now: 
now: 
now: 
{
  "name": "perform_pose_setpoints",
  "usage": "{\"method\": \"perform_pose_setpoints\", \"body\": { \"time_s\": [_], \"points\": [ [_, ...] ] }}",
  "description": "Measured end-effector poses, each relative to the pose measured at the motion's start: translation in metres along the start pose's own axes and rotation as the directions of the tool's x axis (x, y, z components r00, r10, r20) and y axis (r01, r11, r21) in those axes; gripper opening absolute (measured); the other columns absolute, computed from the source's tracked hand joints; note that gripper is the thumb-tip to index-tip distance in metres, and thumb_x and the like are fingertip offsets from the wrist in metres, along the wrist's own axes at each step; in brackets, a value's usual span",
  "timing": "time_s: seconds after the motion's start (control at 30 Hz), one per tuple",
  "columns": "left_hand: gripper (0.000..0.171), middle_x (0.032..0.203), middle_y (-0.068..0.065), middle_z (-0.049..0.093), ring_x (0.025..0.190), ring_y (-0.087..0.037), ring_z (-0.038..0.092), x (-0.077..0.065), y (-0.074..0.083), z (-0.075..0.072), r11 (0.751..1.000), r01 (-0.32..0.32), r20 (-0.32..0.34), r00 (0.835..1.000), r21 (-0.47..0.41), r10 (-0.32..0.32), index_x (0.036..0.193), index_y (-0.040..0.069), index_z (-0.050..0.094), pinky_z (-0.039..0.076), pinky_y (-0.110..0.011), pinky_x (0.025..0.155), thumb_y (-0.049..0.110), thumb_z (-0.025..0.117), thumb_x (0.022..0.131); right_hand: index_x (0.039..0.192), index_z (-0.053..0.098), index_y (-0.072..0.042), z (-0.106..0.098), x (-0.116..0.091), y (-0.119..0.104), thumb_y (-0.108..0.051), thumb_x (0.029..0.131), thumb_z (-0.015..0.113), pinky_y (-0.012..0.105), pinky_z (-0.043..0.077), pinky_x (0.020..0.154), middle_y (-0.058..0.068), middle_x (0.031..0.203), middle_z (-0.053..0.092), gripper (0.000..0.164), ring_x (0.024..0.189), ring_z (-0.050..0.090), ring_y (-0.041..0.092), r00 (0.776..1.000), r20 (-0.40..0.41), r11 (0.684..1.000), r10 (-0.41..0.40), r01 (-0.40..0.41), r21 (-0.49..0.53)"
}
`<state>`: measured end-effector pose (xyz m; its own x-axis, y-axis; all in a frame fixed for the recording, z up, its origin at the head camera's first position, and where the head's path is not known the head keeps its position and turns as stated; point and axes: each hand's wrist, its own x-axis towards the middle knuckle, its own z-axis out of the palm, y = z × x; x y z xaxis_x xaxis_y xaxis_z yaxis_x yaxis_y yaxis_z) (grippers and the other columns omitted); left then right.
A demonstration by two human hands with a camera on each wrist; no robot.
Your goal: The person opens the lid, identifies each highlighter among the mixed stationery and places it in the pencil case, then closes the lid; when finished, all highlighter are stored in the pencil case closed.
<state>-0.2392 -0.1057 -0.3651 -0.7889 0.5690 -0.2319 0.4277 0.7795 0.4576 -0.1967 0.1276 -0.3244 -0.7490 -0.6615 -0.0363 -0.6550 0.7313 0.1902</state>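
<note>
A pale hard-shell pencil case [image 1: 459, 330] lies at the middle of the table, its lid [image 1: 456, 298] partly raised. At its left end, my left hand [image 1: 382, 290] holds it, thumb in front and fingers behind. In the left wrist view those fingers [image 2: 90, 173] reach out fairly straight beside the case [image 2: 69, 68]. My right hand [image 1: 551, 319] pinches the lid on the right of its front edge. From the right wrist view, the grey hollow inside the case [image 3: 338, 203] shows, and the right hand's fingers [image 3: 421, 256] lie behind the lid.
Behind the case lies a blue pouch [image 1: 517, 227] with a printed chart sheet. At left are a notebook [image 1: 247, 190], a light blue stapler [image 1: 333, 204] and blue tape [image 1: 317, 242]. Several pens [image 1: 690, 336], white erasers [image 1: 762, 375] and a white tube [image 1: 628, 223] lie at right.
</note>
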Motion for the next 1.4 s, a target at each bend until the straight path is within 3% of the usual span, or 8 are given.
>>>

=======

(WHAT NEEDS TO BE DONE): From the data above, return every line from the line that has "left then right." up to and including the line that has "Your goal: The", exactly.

(ANSWER TO THE EXERCISE):
`<state>`: measured end-effector pose (xyz m; its own x-axis, y-axis; all in a frame fixed for the recording, z up, its origin at the head camera's first position, and where the head's path is not known the head keeps its position and turns as stated; point and axes: each hand's wrist, its own x-axis towards the middle knuckle, its own z-axis out of the palm, y = z × x; x y z xaxis_x xaxis_y xaxis_z yaxis_x yaxis_y yaxis_z) (grippers and the other columns omitted); left then right.
A demonstration by two human hands with a camera on each wrist; no robot.
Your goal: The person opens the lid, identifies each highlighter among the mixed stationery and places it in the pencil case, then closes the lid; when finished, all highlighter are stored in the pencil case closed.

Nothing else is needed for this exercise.